## YOUR OBJECTIVE
All of the data below should be copied exactly as it stands.

[Items listed in a dataset]
⟨

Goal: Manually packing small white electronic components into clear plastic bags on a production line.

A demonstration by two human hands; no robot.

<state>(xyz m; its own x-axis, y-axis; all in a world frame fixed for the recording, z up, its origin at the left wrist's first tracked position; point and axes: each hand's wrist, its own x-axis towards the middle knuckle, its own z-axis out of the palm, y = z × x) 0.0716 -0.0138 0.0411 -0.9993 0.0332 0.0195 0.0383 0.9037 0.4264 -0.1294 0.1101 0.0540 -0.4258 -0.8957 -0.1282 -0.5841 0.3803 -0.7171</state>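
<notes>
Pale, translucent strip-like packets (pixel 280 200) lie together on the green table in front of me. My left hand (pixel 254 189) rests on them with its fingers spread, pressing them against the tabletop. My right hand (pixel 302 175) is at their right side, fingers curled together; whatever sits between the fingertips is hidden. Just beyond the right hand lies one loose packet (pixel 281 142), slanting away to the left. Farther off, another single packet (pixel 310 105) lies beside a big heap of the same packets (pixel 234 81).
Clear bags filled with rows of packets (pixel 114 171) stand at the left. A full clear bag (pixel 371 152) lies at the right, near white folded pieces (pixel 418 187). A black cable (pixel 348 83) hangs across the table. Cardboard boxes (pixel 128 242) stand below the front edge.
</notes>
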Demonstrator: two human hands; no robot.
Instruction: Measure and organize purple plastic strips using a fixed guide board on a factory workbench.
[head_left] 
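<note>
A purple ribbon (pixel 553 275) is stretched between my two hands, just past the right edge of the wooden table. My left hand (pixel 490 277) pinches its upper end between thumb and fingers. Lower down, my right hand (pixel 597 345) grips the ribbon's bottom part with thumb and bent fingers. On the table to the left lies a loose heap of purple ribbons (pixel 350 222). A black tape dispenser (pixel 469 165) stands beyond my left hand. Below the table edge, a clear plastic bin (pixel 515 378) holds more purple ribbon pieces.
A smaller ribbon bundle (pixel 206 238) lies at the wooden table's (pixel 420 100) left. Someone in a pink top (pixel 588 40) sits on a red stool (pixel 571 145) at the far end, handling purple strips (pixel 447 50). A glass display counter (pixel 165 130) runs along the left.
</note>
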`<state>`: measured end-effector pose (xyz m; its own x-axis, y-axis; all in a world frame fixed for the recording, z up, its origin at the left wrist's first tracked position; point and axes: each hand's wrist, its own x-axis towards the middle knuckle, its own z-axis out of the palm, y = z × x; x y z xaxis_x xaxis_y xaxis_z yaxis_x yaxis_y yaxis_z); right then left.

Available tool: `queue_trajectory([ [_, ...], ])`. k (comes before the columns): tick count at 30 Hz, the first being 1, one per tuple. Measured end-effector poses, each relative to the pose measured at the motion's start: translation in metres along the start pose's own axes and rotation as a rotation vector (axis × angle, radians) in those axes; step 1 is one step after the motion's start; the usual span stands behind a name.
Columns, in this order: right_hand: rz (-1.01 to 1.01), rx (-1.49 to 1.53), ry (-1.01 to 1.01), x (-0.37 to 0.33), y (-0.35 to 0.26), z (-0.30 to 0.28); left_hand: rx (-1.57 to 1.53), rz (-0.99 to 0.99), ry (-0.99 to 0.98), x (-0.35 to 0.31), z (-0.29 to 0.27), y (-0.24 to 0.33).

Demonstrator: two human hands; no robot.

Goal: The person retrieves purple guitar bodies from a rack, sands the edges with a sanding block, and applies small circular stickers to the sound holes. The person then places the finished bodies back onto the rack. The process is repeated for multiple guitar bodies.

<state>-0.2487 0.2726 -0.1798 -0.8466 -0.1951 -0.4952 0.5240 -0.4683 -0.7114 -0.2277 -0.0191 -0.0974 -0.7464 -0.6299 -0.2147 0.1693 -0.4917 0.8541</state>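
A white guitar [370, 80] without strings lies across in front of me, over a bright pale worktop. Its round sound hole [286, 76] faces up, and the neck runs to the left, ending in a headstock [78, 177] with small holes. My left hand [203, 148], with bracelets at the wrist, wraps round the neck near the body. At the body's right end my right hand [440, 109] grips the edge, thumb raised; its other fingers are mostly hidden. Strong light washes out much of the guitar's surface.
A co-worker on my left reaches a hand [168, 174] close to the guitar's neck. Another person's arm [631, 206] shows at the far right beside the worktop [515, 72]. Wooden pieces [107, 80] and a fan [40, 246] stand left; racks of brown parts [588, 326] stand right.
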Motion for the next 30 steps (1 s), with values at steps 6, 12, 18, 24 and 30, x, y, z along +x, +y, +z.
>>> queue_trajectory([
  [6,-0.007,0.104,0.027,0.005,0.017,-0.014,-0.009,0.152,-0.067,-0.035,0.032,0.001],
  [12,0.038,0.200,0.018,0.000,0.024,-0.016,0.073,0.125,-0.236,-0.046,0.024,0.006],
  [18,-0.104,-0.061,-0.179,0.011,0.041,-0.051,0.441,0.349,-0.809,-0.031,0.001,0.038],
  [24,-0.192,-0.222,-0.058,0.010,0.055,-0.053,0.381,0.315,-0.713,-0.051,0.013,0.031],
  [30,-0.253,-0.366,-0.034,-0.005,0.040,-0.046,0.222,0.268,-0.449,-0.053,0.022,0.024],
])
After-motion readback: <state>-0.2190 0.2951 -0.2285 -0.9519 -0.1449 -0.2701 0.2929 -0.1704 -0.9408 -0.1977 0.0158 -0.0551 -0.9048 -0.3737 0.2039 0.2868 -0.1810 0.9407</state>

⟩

## RESULT BELOW
Goal: Manually packing small white electronic components into clear plastic bags on a production line.

A demonstration by two human hands; no robot.

<state>(xyz m; its own x-axis, y-axis; all in a world frame fixed for the recording, z up, its origin at the left wrist's first tracked position; point and axes: each hand's wrist, its own x-axis towards the middle knuckle, its own z-axis out of the palm, y = z × x) 0.0716 -0.0138 0.0411 -0.9993 0.0332 0.0195 0.0383 0.9037 0.4264 -0.1294 0.1101 0.0540 -0.4258 -0.8957 -0.1282 -0.5841 0.3803 -0.7171</state>
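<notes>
Pale, translucent strip-like packets (pixel 280 200) lie together on the green table in front of me. My left hand (pixel 254 189) rests on them with its fingers spread, pressing them against the tabletop. My right hand (pixel 302 175) is at their right side, fingers curled together; whatever sits between the fingertips is hidden. Just beyond the right hand lies one loose packet (pixel 281 142), slanting away to the left. Farther off, another single packet (pixel 310 105) lies beside a big heap of the same packets (pixel 234 81).
Clear bags filled with rows of packets (pixel 114 171) stand at the left. A full clear bag (pixel 371 152) lies at the right, near white folded pieces (pixel 418 187). A black cable (pixel 348 83) hangs across the table. Cardboard boxes (pixel 128 242) stand below the front edge.
</notes>
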Demonstrator: two human hands; no robot.
Instruction: Measure and organize purple plastic strips using a fixed guide board on a factory workbench.
[head_left] 
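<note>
A purple ribbon (pixel 553 275) is stretched between my two hands, just past the right edge of the wooden table. My left hand (pixel 490 277) pinches its upper end between thumb and fingers. Lower down, my right hand (pixel 597 345) grips the ribbon's bottom part with thumb and bent fingers. On the table to the left lies a loose heap of purple ribbons (pixel 350 222). A black tape dispenser (pixel 469 165) stands beyond my left hand. Below the table edge, a clear plastic bin (pixel 515 378) holds more purple ribbon pieces.
A smaller ribbon bundle (pixel 206 238) lies at the wooden table's (pixel 420 100) left. Someone in a pink top (pixel 588 40) sits on a red stool (pixel 571 145) at the far end, handling purple strips (pixel 447 50). A glass display counter (pixel 165 130) runs along the left.
</note>
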`<state>`: measured end-effector pose (xyz m; its own x-axis, y-axis; all in a world frame fixed for the recording, z up, its origin at the left wrist's first tracked position; point and axes: each hand's wrist, its own x-axis towards the middle knuckle, its own z-axis out of the palm, y = z × x; x y z xaxis_x xaxis_y xaxis_z yaxis_x yaxis_y yaxis_z); right then left.

Available tool: `queue_trajectory([ [_, ...], ])`. k (comes before the columns): tick count at 30 Hz, the first being 1, one per tuple. Measured end-effector poses, each relative to the pose measured at the motion's start: translation in metres along the start pose's own axes and rotation as a rotation vector (axis × angle, radians) in those axes; step 1 is one step after the motion's start; the usual span stands behind a name.
Columns, in this order: right_hand: rz (-1.01 to 1.01), rx (-1.49 to 1.53), ry (-1.01 to 1.01), x (-0.37 to 0.33), y (-0.35 to 0.26), z (-0.30 to 0.28); left_hand: rx (-1.57 to 1.53), rz (-0.99 to 0.99), ry (-0.99 to 0.98), x (-0.35 to 0.31), z (-0.29 to 0.27), y (-0.24 to 0.33).

Demonstrator: two human hands; no robot.

Goal: The person retrieves purple guitar bodies from a rack, sands the edges with a sanding block, and applies small circular stickers to the sound holes. The person then places the finished bodies back onto the rack. The process is repeated for multiple guitar bodies.

<state>-0.2487 0.2726 -0.1798 -0.8466 -0.1951 -0.4952 0.5240 -0.4683 -0.7114 -0.2277 -0.0191 -0.0974 -0.7464 -0.6299 -0.2147 0.1693 -0.4917 0.8541</state>
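A white guitar [370, 80] without strings lies across in front of me, over a bright pale worktop. Its round sound hole [286, 76] faces up, and the neck runs to the left, ending in a headstock [78, 177] with small holes. My left hand [203, 148], with bracelets at the wrist, wraps round the neck near the body. At the body's right end my right hand [440, 109] grips the edge, thumb raised; its other fingers are mostly hidden. Strong light washes out much of the guitar's surface.
A co-worker on my left reaches a hand [168, 174] close to the guitar's neck. Another person's arm [631, 206] shows at the far right beside the worktop [515, 72]. Wooden pieces [107, 80] and a fan [40, 246] stand left; racks of brown parts [588, 326] stand right.
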Motion for the next 30 steps (1 s), with values at steps 6, 12, 18, 24 and 30, x, y, z along +x, +y, +z.
>>> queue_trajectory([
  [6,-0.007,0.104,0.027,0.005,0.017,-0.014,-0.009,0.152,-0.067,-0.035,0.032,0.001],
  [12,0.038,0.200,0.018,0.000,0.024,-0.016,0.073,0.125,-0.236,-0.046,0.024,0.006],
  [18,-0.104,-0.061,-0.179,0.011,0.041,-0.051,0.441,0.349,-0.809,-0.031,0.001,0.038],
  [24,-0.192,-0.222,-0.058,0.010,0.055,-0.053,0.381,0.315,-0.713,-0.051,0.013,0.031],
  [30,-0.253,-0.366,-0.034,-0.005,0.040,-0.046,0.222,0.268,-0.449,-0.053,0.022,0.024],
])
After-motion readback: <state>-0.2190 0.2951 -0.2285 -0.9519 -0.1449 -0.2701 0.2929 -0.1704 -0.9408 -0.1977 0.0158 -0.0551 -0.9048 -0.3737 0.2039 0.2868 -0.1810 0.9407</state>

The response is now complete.